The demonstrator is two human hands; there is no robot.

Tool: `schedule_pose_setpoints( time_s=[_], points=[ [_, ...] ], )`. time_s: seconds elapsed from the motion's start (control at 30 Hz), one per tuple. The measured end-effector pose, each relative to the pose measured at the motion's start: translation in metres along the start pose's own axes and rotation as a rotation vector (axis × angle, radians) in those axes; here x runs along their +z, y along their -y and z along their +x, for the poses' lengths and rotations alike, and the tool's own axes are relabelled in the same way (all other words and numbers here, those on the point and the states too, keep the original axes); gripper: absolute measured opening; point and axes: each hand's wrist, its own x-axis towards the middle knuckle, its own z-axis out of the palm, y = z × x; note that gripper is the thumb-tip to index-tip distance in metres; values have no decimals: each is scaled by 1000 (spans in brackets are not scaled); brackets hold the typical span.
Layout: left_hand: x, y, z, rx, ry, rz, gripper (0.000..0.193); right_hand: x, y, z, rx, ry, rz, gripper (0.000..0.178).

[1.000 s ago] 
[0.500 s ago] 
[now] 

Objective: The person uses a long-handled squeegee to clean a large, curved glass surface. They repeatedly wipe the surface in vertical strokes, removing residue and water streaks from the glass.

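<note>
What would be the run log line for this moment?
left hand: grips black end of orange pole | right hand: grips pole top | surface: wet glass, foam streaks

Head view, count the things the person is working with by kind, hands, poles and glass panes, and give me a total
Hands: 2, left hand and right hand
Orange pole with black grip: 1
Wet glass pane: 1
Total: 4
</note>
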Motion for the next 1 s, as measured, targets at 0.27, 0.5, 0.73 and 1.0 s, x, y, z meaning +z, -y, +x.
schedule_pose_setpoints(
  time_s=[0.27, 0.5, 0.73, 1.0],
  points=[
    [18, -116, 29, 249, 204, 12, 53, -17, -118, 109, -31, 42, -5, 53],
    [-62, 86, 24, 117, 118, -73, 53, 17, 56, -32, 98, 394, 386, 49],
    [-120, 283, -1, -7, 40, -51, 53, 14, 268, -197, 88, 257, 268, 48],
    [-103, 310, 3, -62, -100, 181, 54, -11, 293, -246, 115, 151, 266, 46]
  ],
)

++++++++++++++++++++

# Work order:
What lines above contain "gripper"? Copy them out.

# Answer box:
Tool: `schedule_pose_setpoints( time_s=[_], points=[ [_, ...] ], )`. time_s: seconds elapsed from the motion's start (control at 30 Hz), one per tuple. The measured end-effector pose, each relative to the pose measured at the motion's start: translation in metres along the start pose's own axes and rotation as a rotation vector (axis × angle, radians) in those axes; here x runs along their +z, y along their -y and z along their +x, for the poses' lengths and rotations alike, and the tool's own axes are relabelled in the same way (all other words and numbers here, those on the point and the states too, keep the original axes); gripper: absolute measured opening; point and axes: each hand's wrist, its own x-axis towards the middle knuckle, its own z-axis out of the palm, y = z × x; note that gripper is the thumb-tip to index-tip distance in metres; values have no decimals: each is scaled by 1000 (spans in brackets are not scaled); brackets hold the typical span.
Layout: left_hand: x, y, z, rx, ry, rz, gripper (0.000..0.193); right_hand: x, y, z, rx, ry, rz, gripper (0.000..0.178).

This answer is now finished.